*EXERCISE DIRECTIONS:*
Your answer must be every line of the data that holds the string "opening".

*EXERCISE DATA:*
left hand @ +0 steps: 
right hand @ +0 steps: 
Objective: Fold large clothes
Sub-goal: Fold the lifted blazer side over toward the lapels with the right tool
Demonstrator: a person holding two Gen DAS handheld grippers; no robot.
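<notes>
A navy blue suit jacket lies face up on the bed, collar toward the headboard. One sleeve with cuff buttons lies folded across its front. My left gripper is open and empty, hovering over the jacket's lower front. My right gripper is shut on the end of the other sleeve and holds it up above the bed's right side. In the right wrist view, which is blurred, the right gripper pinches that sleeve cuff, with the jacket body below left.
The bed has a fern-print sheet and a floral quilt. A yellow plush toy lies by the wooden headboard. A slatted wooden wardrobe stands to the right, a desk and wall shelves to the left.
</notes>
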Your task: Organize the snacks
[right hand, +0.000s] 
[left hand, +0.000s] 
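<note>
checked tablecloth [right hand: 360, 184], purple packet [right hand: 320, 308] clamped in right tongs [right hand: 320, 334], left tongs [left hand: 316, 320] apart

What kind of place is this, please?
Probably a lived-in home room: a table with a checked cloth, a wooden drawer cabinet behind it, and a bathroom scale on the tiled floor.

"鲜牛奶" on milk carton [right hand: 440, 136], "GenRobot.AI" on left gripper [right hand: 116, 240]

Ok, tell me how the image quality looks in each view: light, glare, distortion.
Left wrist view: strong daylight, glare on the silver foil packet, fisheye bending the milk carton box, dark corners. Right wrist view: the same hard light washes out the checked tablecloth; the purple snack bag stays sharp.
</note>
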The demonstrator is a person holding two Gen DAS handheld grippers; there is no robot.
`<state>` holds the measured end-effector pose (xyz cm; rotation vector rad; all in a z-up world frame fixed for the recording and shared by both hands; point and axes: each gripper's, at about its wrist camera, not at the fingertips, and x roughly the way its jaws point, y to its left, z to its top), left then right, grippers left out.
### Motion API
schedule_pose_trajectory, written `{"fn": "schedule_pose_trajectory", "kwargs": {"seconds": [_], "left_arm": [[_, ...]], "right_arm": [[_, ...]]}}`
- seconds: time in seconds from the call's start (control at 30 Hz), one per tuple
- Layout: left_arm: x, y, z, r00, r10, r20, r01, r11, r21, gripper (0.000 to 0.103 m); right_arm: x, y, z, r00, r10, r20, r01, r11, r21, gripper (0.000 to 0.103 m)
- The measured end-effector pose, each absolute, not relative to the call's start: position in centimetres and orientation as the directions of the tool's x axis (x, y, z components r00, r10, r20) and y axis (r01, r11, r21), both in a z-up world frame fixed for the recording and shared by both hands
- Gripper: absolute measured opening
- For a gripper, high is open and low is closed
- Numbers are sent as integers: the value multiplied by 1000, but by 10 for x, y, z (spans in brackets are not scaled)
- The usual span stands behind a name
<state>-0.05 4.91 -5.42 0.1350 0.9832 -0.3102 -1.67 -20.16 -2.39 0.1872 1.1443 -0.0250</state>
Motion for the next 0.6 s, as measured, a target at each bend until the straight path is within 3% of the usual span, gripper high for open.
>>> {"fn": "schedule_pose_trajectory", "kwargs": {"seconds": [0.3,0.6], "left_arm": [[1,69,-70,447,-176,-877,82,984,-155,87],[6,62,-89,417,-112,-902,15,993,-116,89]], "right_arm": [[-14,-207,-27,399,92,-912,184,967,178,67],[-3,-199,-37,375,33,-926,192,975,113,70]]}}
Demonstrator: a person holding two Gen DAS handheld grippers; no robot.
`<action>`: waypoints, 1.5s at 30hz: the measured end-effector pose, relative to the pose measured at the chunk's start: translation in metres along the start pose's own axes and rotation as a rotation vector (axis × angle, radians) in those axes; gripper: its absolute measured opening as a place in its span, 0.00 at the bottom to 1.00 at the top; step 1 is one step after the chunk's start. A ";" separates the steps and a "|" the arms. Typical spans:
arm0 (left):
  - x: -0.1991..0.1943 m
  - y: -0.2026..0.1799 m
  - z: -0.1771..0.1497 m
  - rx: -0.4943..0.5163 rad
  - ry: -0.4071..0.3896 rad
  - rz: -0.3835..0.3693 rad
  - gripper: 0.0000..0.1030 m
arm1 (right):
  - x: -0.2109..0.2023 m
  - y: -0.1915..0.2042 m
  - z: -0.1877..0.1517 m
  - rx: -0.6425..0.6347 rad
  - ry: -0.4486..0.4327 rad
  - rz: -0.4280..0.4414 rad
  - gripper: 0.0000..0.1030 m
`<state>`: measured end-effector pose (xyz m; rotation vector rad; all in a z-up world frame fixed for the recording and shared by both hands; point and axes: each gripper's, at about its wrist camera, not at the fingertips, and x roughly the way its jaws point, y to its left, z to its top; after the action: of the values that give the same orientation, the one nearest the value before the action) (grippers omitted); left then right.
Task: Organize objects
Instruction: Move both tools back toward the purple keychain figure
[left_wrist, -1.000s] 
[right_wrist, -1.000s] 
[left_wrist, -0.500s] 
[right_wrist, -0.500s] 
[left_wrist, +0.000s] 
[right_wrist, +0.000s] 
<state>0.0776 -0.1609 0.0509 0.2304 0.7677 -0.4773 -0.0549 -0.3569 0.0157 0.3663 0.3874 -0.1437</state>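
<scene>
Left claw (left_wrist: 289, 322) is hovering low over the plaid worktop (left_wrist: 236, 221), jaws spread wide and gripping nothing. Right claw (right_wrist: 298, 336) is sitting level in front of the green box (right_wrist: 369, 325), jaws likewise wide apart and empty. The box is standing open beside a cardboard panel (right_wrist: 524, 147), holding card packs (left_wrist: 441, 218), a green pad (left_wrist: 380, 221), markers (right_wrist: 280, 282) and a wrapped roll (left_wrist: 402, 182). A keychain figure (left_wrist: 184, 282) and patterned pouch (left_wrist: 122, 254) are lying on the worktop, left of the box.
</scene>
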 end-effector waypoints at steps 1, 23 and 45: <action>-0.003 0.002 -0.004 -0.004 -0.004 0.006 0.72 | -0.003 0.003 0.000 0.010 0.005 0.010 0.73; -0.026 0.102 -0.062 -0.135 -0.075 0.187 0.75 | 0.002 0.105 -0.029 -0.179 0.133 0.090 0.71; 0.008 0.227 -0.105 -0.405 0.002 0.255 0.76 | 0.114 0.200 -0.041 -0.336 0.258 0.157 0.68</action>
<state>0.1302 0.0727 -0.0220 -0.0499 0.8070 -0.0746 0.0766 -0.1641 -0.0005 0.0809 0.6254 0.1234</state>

*ANSWER SPACE:*
- Gripper: absolute measured opening
`<action>`: waypoints, 1.5s at 30hz: the measured end-effector pose, relative to the pose measured at the chunk's start: translation in metres along the start pose's own axes and rotation as a rotation vector (axis × angle, radians) in those axes; gripper: its absolute measured opening as a place in its span, 0.00 at the bottom to 1.00 at the top; step 1 is one step after the chunk's start. A ";" separates the steps and a "|" the arms. Typical spans:

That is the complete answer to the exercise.